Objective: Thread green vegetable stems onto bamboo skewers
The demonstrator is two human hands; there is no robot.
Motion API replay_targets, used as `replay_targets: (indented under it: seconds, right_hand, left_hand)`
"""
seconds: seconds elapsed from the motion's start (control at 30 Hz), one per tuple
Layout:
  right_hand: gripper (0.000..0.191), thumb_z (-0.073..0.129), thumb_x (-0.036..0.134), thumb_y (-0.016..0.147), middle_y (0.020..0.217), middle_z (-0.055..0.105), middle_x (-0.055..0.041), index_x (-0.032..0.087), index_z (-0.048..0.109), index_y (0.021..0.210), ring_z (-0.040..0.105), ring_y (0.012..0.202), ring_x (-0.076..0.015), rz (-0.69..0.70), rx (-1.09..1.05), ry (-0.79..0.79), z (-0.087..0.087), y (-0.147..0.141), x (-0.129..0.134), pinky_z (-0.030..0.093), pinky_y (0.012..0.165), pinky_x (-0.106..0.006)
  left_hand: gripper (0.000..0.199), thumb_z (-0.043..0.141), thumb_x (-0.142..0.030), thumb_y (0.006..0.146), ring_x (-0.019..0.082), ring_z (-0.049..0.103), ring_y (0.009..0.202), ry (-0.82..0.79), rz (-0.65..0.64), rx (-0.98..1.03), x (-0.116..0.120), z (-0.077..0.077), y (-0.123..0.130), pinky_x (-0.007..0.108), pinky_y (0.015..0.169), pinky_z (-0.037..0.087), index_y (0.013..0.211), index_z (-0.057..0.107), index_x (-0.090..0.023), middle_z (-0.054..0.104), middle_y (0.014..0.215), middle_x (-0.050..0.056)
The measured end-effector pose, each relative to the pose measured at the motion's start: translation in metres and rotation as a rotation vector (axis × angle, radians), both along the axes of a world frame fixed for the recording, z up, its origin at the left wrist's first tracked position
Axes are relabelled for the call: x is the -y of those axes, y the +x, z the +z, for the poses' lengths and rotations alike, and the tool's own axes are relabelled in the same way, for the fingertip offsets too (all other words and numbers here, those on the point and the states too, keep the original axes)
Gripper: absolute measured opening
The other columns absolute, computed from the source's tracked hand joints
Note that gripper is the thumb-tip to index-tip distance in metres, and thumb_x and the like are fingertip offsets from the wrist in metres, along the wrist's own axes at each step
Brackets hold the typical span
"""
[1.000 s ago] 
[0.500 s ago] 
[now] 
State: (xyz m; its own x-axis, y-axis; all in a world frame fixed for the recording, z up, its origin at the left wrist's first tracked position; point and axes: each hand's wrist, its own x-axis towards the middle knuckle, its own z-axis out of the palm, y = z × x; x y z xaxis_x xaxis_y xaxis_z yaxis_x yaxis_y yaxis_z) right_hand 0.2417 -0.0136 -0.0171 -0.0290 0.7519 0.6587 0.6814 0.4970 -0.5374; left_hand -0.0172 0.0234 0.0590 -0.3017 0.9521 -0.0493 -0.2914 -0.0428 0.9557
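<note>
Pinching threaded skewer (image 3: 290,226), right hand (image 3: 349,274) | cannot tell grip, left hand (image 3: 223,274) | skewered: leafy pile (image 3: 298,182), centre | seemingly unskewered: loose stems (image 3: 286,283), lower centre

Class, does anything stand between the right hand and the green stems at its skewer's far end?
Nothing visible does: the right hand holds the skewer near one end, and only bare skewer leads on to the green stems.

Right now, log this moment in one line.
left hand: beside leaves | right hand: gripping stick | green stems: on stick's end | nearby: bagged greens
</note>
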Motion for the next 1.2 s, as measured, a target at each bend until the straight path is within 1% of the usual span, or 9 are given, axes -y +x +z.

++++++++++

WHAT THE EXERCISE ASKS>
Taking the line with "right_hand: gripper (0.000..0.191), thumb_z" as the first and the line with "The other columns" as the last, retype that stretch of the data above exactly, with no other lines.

EXERCISE SOLUTION>
  right_hand: gripper (0.000..0.191), thumb_z (-0.073..0.129), thumb_x (-0.036..0.134), thumb_y (-0.016..0.147), middle_y (0.020..0.217), middle_z (-0.055..0.105), middle_x (-0.055..0.041), index_x (-0.032..0.087), index_z (-0.048..0.109), index_y (0.021..0.210), ring_z (-0.040..0.105), ring_y (0.012..0.202), ring_x (-0.076..0.015), rz (-0.69..0.70), rx (-1.09..1.05), ry (-0.79..0.79), z (-0.087..0.087), y (-0.147..0.141), x (-0.129..0.134), pinky_z (-0.030..0.093), pinky_y (0.012..0.165), pinky_x (-0.106..0.006)
  left_hand: gripper (0.000..0.199), thumb_z (-0.043..0.141), thumb_x (-0.142..0.030), thumb_y (0.006..0.146), ring_x (-0.019..0.082), ring_z (-0.049..0.103), ring_y (0.009..0.202), ry (-0.82..0.79), rz (-0.65..0.64), rx (-0.98..1.03), x (-0.116..0.120), z (-0.077..0.077), y (-0.123..0.130), pinky_x (-0.007..0.108), pinky_y (0.015..0.169), pinky_z (-0.037..0.087), index_y (0.013..0.211), index_z (-0.057..0.107), index_x (-0.090..0.023), middle_z (-0.054..0.104), middle_y (0.014..0.215), middle_x (-0.050..0.056)
The measured end-effector pose, each relative to the pose measured at the motion's start: translation in metres and rotation as a rotation vector (axis × angle, radians), both along the axes of a world frame fixed for the recording, z up, its origin at the left wrist's first tracked position
Axes are relabelled for the call: x is the -y of those axes, y the +x, z the +z, for the poses' lengths and rotations alike, and the tool's own axes are relabelled in the same way, for the fingertip offsets too (all other words and numbers here, those on the point and the states too, keep the original axes)
Gripper: absolute measured opening
The other columns absolute, computed from the source's tracked hand joints

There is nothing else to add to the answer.